* _Exercise aim_:
Report back every line from the entries below in which the word "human" occurs.

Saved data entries
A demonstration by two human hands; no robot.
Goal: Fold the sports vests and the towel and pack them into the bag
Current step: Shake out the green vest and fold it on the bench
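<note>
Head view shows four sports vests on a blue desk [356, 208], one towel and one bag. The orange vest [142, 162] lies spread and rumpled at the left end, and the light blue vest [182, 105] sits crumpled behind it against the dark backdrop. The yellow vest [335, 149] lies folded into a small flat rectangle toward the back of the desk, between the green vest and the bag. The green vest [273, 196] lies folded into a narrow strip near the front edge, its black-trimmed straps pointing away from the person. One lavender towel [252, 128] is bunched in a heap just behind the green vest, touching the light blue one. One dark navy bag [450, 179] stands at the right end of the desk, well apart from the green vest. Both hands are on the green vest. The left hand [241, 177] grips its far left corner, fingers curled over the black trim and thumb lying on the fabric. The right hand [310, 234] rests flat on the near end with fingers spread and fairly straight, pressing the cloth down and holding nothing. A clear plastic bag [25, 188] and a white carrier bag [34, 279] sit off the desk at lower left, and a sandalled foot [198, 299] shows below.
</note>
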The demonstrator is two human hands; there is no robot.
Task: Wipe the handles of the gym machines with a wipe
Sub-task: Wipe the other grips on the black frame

* _Written reply_:
A demonstration by two human hands; no robot.
The demonstrator is two human hands; there is no robot.

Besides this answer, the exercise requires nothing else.